RECORDED DATA: Begin

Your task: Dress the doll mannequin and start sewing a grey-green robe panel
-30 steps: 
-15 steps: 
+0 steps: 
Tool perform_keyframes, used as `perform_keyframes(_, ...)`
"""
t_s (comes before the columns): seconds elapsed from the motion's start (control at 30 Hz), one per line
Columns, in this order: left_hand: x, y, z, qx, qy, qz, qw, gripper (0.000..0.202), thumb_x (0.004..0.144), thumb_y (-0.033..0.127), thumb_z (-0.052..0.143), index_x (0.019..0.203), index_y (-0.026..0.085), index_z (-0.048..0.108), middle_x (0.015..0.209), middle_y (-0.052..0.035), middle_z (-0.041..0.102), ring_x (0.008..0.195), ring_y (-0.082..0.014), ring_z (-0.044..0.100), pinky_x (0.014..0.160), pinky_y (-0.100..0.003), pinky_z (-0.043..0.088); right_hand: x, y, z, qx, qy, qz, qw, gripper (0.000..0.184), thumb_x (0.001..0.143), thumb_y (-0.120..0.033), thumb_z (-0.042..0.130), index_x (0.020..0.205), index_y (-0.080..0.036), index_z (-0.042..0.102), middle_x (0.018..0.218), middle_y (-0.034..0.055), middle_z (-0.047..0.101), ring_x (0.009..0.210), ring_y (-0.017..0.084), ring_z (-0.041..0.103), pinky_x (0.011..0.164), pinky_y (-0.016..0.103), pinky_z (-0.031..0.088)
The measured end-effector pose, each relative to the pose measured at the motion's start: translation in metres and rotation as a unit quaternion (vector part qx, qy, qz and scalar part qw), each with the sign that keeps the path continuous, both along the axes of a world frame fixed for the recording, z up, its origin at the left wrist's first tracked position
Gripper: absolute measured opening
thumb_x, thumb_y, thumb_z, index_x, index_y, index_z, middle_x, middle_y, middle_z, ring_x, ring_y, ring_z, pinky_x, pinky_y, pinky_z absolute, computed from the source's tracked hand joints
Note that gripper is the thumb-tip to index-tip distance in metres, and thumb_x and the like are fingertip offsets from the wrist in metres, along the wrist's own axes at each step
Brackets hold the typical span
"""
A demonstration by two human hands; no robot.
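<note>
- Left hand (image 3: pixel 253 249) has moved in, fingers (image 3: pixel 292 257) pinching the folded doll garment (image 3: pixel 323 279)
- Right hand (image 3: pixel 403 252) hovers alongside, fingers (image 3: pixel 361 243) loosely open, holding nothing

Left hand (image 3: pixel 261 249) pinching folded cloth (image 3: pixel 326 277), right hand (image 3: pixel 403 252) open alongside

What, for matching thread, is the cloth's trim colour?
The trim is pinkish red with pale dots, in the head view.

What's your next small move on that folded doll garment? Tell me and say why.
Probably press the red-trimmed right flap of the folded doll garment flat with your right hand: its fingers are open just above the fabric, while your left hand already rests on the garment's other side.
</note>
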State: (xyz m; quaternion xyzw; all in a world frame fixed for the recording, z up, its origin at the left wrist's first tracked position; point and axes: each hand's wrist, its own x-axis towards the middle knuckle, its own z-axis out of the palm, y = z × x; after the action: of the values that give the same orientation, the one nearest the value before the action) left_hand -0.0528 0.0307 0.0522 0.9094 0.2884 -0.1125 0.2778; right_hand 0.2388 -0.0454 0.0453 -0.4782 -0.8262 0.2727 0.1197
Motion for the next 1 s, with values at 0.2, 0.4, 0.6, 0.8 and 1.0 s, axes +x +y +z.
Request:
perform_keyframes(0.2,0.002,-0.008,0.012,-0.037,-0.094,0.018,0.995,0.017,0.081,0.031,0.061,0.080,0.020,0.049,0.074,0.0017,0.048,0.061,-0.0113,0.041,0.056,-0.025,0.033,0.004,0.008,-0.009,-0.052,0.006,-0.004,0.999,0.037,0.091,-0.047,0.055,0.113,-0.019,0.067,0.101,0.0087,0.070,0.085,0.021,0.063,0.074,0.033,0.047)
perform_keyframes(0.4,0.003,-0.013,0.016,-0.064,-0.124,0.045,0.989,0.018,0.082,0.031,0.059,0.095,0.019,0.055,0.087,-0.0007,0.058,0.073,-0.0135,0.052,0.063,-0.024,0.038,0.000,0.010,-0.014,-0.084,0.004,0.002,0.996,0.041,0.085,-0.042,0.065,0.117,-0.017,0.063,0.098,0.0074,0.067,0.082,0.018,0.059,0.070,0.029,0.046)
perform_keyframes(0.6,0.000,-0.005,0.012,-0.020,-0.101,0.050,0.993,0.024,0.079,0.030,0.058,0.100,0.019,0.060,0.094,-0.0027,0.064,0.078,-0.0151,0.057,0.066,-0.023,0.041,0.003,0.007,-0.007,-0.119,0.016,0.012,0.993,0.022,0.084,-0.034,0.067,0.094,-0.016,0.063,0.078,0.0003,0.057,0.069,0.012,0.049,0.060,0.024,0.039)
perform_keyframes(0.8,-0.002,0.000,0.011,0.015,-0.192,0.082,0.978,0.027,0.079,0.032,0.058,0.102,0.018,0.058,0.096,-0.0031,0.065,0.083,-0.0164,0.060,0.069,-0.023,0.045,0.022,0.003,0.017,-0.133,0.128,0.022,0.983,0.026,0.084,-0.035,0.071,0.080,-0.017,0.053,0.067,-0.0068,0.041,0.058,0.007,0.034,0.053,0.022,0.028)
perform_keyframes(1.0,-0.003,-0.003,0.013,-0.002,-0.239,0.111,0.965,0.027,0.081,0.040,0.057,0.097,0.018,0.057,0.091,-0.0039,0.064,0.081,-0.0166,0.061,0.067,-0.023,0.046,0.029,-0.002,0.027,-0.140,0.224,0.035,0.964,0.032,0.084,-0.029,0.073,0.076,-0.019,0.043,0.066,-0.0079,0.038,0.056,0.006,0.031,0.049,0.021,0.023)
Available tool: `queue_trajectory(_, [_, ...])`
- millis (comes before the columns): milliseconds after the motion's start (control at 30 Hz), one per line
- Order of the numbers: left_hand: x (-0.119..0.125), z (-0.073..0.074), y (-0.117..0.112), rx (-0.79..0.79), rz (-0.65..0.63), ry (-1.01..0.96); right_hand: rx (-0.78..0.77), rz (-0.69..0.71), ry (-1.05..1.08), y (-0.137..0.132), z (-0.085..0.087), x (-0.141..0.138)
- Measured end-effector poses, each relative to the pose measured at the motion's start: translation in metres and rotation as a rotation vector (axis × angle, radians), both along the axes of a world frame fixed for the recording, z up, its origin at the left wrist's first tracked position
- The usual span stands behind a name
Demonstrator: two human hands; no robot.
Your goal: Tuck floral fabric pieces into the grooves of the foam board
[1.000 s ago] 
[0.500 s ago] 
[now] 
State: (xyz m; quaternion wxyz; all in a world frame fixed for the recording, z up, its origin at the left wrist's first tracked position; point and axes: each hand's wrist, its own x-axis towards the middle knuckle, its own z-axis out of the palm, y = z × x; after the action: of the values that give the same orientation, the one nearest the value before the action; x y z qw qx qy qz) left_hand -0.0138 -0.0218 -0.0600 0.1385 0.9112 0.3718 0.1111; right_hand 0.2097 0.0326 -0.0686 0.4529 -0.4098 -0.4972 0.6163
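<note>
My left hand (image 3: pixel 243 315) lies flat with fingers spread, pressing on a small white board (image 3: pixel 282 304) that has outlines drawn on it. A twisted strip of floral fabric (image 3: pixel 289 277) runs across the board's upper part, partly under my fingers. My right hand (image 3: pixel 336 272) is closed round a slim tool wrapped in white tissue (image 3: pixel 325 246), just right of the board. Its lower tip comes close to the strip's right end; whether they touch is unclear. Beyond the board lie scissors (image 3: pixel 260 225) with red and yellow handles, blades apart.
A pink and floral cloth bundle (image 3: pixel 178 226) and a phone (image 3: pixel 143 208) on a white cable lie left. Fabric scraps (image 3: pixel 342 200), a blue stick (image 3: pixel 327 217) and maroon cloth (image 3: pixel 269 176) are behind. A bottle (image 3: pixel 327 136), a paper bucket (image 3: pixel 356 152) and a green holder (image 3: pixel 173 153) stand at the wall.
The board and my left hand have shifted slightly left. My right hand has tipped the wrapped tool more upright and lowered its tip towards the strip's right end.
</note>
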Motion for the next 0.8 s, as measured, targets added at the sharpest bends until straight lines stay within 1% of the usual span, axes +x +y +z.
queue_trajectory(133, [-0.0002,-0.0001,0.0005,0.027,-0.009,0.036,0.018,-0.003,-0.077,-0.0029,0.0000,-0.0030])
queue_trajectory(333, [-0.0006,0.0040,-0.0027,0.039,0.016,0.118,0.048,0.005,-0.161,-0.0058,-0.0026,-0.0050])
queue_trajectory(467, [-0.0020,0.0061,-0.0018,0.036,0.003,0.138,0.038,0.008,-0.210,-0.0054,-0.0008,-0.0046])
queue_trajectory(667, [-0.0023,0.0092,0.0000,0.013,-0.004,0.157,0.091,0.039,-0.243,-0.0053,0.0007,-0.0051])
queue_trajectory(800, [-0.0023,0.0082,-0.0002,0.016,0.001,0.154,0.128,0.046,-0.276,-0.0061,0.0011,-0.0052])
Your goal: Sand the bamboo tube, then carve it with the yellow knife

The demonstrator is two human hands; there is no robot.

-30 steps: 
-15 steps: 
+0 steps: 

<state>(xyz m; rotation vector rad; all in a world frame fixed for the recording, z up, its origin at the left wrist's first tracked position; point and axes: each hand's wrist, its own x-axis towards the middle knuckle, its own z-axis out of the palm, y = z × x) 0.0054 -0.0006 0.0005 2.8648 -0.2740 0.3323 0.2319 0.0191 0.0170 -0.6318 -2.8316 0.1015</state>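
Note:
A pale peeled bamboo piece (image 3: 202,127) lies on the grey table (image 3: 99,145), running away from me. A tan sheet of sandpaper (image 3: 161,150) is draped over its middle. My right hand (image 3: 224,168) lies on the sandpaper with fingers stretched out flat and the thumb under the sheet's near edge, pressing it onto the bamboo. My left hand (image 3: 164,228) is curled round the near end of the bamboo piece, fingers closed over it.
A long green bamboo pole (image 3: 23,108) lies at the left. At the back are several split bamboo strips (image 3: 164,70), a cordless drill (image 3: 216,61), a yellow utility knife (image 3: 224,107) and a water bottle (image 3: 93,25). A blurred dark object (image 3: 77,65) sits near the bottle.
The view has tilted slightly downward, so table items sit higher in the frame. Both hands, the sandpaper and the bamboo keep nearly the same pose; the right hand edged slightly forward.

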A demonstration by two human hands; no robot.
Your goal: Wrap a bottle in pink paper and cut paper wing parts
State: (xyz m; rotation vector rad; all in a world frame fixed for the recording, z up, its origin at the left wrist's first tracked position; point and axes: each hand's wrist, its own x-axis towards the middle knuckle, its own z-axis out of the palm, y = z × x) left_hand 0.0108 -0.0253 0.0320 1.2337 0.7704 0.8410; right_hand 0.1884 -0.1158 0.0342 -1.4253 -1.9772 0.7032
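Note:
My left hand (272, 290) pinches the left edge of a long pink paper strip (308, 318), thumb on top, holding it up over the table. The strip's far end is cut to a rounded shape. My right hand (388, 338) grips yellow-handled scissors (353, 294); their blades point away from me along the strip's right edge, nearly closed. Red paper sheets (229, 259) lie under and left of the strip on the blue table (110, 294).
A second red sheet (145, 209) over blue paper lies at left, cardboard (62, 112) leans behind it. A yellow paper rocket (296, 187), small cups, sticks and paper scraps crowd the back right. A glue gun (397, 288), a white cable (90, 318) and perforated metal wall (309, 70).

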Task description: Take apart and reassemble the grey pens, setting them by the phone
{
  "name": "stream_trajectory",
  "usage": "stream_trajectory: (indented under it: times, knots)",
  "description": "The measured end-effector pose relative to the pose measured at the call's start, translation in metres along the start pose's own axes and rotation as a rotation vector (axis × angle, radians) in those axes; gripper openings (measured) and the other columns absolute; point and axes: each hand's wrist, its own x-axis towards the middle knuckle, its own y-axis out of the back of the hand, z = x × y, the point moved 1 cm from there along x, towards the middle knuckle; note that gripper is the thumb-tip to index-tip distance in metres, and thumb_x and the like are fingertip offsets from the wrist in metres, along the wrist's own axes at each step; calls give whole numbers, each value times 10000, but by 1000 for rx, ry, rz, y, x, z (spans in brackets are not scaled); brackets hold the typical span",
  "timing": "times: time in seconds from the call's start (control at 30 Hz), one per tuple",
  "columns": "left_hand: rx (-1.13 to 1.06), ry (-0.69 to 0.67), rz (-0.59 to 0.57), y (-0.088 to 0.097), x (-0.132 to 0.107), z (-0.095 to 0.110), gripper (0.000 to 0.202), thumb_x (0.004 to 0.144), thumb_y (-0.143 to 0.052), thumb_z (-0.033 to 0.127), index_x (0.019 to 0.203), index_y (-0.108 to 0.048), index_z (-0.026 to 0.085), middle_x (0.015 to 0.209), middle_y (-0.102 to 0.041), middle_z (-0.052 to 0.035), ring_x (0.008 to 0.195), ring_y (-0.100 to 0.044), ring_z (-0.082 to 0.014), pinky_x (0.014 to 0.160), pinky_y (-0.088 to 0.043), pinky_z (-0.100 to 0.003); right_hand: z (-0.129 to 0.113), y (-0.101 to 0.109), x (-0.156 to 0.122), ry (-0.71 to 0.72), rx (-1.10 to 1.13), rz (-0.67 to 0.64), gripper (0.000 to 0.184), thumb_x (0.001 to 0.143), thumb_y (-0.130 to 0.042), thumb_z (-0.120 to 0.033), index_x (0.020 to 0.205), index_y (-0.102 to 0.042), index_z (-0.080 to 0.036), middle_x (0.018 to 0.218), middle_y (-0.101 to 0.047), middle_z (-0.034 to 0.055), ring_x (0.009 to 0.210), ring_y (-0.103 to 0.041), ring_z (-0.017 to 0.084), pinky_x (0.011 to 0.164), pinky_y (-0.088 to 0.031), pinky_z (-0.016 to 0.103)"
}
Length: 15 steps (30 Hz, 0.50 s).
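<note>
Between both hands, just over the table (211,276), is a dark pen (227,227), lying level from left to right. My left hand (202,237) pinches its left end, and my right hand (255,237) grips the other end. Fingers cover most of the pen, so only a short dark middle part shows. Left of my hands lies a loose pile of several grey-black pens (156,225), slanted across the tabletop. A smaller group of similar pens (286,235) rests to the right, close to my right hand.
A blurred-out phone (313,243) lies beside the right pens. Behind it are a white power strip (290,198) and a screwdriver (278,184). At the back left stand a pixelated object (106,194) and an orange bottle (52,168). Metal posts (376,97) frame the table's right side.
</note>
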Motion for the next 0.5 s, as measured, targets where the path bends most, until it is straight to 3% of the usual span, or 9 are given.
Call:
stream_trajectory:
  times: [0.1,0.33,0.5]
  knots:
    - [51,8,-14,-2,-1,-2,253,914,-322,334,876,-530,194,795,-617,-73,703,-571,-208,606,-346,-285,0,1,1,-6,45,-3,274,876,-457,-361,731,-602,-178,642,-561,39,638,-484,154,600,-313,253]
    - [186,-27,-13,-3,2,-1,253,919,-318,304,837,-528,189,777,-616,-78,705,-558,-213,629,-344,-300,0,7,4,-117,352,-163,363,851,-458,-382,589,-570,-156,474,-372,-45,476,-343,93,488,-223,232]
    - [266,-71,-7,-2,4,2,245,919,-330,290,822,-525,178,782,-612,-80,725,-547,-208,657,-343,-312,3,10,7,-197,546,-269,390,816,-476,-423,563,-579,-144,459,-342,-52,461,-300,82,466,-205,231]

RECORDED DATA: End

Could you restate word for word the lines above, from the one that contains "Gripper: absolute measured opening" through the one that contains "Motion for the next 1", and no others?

* **TASK RESPONSE**:
Gripper: absolute measured opening
thumb_x, thumb_y, thumb_z, index_x, index_y, index_z, middle_x, middle_y, middle_z, ring_x, ring_y, ring_z, pinky_x, pinky_y, pinky_z absolute, computed from the source's tracked hand joints
Note that gripper is the thumb-tip to index-tip distance in metres, and thumb_x and the like are fingertip offsets from the wrist in metres, along the wrist's own axes at each step
Brackets hold the typical span
"""
A demonstration by two human hands; no robot.
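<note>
- Left hand (image 3: pixel 253 249) has moved in, fingers (image 3: pixel 292 257) pinching the folded doll garment (image 3: pixel 323 279)
- Right hand (image 3: pixel 403 252) hovers alongside, fingers (image 3: pixel 361 243) loosely open, holding nothing

Left hand (image 3: pixel 261 249) pinching folded cloth (image 3: pixel 326 277), right hand (image 3: pixel 403 252) open alongside

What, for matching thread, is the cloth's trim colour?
The trim is pinkish red with pale dots, in the head view.

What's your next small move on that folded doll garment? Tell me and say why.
Probably press the red-trimmed right flap of the folded doll garment flat with your right hand: its fingers are open just above the fabric, while your left hand already rests on the garment's other side.
</note>
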State: (xyz m; quaternion xyzw; all in a world frame fixed for the recording, z up, its origin at the left wrist's first tracked position; point and axes: each hand's wrist, its own x-axis towards the middle knuckle, its own z-axis out of the palm, y = z × x; after the action: of the values that give the same orientation, the one nearest the value before the action) left_hand -0.0528 0.0307 0.0522 0.9094 0.2884 -0.1125 0.2778; right_hand 0.2388 -0.0454 0.0453 -0.4782 -0.8262 0.2727 0.1197
Motion for the next 1 s, with values at 0.2, 0.4, 0.6, 0.8 and 1.0 s, axes +x +y +z.

Work on the exercise is complete.